In its turn every philosophy will suffer a deposition. But the bundle of philosophic systems expresses a variety of general truths about the universe, awaiting coordination and assignment of their various spheres of validity. Such progress in coordination is provided by the advance of philosophy; and in this sense philosophy has advanced from Plato onwards. According to this account of the achievement of rationalism, the chief error in philosophy is overstatement. The aim at generalization is sound, but the estimate of success is exaggerated. There are two main forms of such overstatement. One form is what I have termed elsewhere the 'fallacy of misplaced concreteness.' This fallacy consists in neglecting the degree of abstraction involved when an actual entity is considered merely so far as it exemplifies certain categories of thought. There are aspects of actualities which are simply ignored so long as we restrict thought to these categories. Thus the success of a philosophy is to be measured by its comparative avoidance of this fallacy, when thought is restricted within its categories.

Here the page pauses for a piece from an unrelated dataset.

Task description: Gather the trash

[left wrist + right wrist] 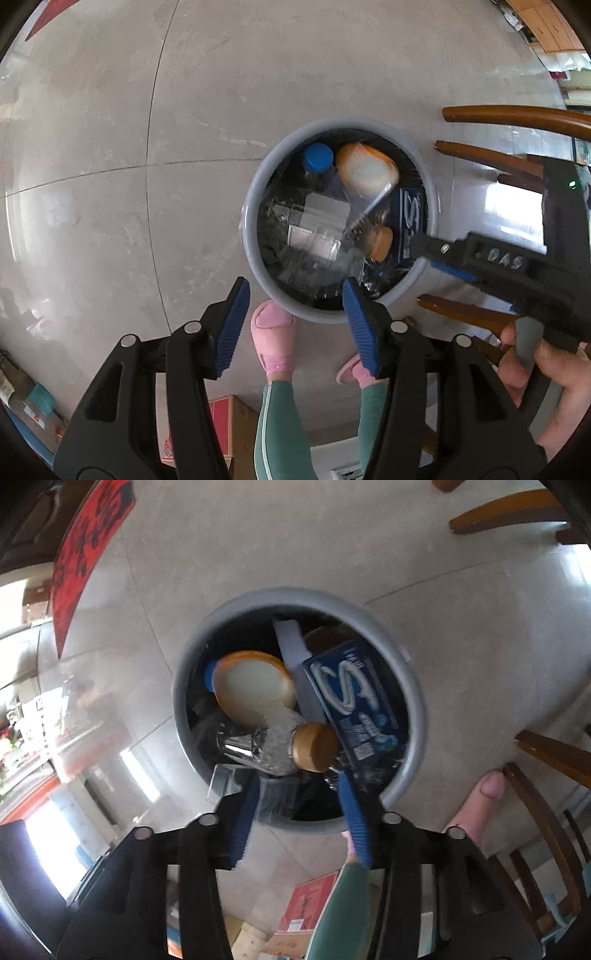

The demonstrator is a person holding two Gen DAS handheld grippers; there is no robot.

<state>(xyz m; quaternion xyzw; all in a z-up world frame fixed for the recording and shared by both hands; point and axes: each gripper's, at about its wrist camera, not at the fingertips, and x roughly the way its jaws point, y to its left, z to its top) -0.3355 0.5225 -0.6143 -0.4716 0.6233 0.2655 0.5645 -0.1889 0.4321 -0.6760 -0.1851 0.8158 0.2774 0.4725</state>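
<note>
A round grey trash bin (pixel 251 206) stands on the tiled floor and also shows in the right wrist view (pixel 413 701). Inside lie a blue-capped clear bottle (pixel 317 158), an orange-rimmed white tub (pixel 367 170), a dark blue box (pixel 354 698) and crumpled clear plastic. My left gripper (pixel 295 295) is open and empty above the bin's near rim. My right gripper (pixel 299 786) is open over the bin, with a clear bottle with a gold cap (pixel 314 747) lying just past its fingertips in the bin. The right gripper also shows in the left wrist view (pixel 439 254).
Wooden chair legs (pixel 491 155) stand right of the bin, and again in the right wrist view (pixel 546 753). The person's pink slippers (pixel 273 332) are beside the bin's near side. A red cardboard box (pixel 229 424) lies behind. A red banner (pixel 85 550) is at the far left.
</note>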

The other form of overstatement consists in a false estimate of logical procedure in respect to certainty, and in respect to premises. Philosophy has been haunted by the unfortunate notion that its method is dogmatically to indicate premises which are severally clear, distinct, and certain; and to erect upon those premises a deductive system of thought.
But the accurate expression of the final generalities is the goal of discussion and not its origin. Philosophy has been misled by the example of mathematics; and even in mathematics the statement of the ultimate logical principles is beset with difficulties, as yet insuperable. The verification of a rationalistic scheme is to be sought in its general success, and not in the peculiar certainty, or initial clarity, of its first principles. In this connection the misuse of the ex absurdo argument has to be noted; much philosophical reasoning is vitiated by it. The only logical conclusion to be drawn, when a contradiction issues from a train of reasoning, is that at least one of the premises involved in the inference is false. It is rashly assumed without further question that the peccant premise can at once be located. In mathematics this assumption is often justified, and philosophers have been thereby misled. But in the absence of a well-defined categoreal scheme of entities, issuing in a satisfactory metaphysical system, every premise in a philosophical argument is under suspicion.

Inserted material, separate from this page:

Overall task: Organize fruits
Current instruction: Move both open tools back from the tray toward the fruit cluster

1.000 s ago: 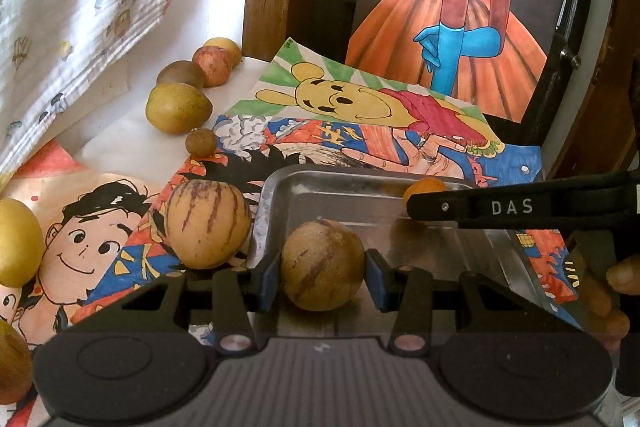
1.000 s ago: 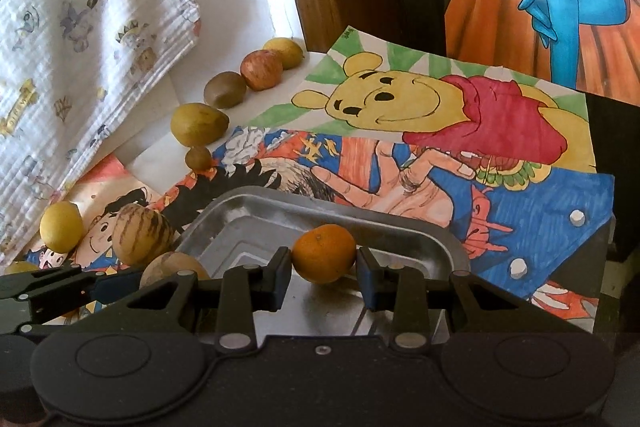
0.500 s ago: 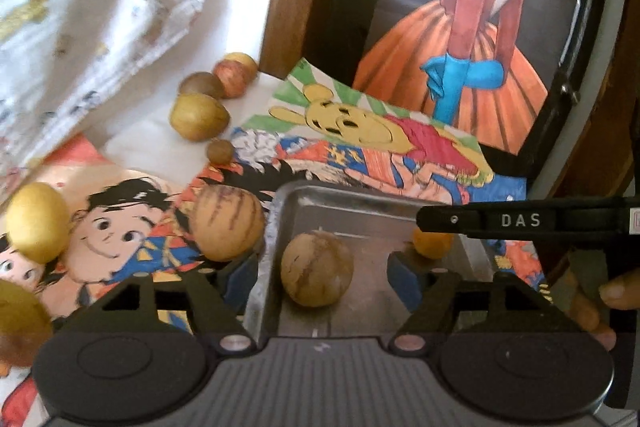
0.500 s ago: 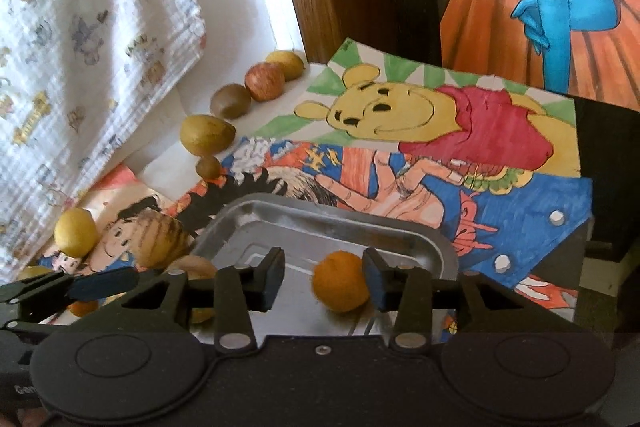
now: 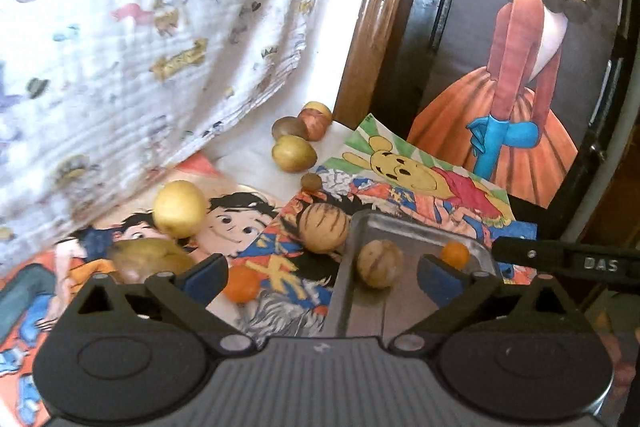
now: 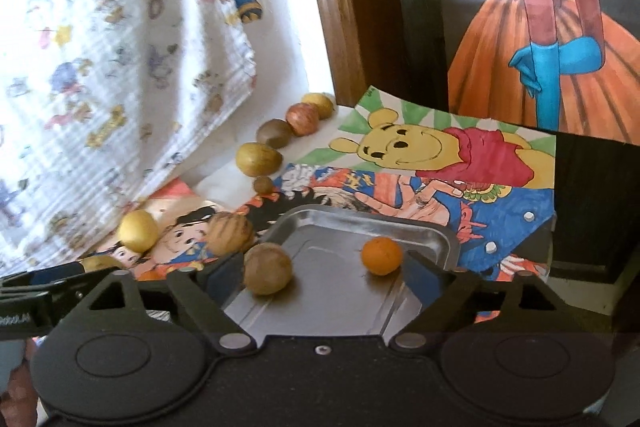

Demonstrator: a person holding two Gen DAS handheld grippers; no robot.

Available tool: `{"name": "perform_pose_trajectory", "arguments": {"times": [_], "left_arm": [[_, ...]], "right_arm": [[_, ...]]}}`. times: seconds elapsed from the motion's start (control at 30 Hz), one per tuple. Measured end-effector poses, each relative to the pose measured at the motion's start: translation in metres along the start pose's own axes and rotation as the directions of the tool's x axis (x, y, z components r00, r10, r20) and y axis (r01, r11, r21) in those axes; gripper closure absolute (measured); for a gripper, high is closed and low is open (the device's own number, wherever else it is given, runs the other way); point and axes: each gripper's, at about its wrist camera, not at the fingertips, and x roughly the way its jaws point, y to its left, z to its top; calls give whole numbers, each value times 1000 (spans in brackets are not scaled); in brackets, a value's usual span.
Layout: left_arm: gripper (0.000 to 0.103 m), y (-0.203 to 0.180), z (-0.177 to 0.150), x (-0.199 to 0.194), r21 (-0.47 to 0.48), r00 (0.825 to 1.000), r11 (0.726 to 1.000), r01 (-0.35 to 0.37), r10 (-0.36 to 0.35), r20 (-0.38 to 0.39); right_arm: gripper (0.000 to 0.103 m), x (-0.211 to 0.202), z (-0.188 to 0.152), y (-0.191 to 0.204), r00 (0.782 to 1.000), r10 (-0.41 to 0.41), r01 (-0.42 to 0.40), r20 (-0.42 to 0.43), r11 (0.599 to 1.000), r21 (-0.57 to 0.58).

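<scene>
Right wrist view: right gripper (image 6: 326, 269) wide, empty | left gripper (image 5: 322, 269) wide, empty | metal tray (image 6: 444, 241) holds striped brown fruit (image 6: 267, 269) at left edge, small orange (image 6: 381, 255) near far-right corner | risk: round fruits could roll if tray is nudged

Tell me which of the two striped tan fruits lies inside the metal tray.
The paler striped tan fruit lies inside the metal tray, near its left wall. The other striped fruit rests outside on the drawings.

Printed white cloth (image 5: 132, 39) hangs beside a brown wooden post (image 5: 374, 7).
</scene>
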Motion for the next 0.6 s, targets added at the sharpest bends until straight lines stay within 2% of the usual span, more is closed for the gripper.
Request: {"name": "perform_pose_trajectory", "arguments": {"times": [0.13,0.3,0.4,0.5,0.6], "left_arm": [[1,7,-6,-24,27,1000,1000,-5,5,-4],[1,11,-19,-50,79,1000,997,-18,20,-18],[1,15,-28,-62,95,998,994,-51,55,-43],[1,22,-34,-69,80,991,991,-106,112,-72],[1,36,-36,-78,45,988,992,-119,123,-98]], "right_arm": [[1,-27,-11,16,1000,16,-16,16,1000,1],[1,-56,-29,39,1000,14,-14,-12,1000,10],[1,-68,-40,52,999,6,-6,-42,1000,15],[1,-77,-53,62,997,-6,9,-81,999,34],[1,-81,-67,70,990,-15,22,-139,998,54]]}}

Philosophy will not regain its proper status until the gradual elaboration of categoreal schemes, definitely stated at each stage of progress, is recognized as its proper objective. There may be rival schemes, inconsistent among themselves; each with its own merits and its own failures. It will then be the purpose of research to conciliate the differences. Metaphysical categories are not dogmatic statements of the obvious; they are tentative formulations of the ultimate generalities.
If we consider any scheme of philosophic categories as one complex assertion, and apply to it the logician's alternative, true or false, the answer must be that the scheme is false. The same answer must be given to a like question respecting the existing formulated principles of any science.
The scheme is true with unformulated qualifications, exceptions, limitations, and new interpretations in terms of more general notions. We do not yet know how to recast the scheme into a logical truth. But the scheme is a matrix from which true propositions applicable to particular circumstances can be derived. We can at present only trust our trained instincts as to the discrimination of the circumstances in respect to which the scheme is valid.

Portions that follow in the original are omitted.